RECORDS Start Marker

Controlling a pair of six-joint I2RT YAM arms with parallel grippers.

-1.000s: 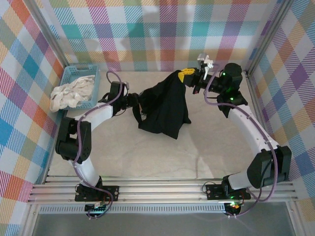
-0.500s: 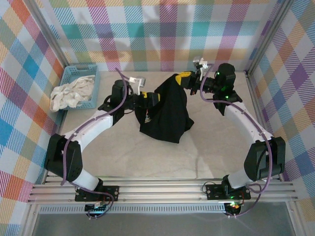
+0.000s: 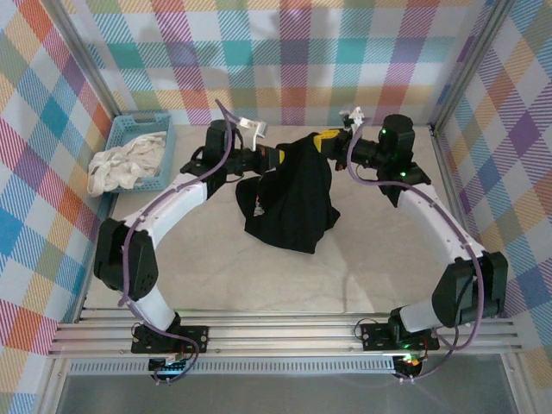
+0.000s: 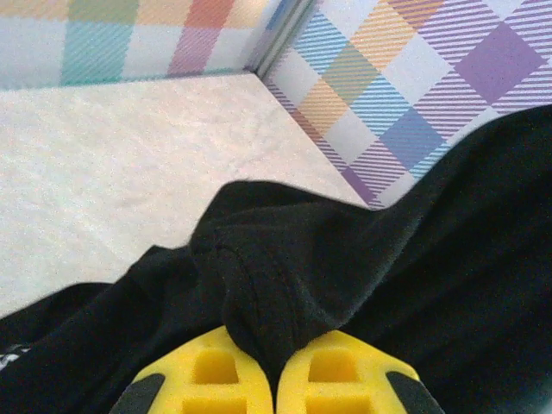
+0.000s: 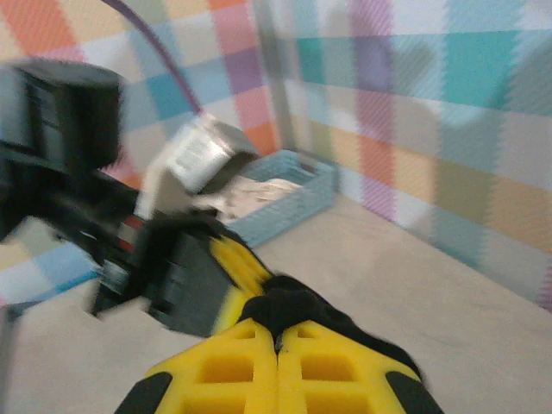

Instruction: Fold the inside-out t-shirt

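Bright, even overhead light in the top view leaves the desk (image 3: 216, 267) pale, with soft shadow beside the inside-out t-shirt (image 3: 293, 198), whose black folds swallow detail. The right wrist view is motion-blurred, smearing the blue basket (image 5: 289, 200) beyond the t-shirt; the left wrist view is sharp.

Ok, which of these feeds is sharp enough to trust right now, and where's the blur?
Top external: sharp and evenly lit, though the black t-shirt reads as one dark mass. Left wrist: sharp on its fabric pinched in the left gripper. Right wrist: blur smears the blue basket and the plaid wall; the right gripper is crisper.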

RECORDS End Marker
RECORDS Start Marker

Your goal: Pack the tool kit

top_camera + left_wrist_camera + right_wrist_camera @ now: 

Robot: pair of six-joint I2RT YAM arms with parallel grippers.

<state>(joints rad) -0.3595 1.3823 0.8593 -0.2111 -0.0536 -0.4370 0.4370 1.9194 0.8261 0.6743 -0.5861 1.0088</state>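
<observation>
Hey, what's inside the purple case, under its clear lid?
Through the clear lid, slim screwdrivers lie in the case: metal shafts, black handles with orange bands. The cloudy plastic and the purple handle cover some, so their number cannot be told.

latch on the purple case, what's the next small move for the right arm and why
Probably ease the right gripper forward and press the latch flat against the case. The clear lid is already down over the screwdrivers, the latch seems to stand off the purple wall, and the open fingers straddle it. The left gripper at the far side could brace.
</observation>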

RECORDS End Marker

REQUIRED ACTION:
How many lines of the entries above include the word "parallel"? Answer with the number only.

EXPECTED OUTPUT:
2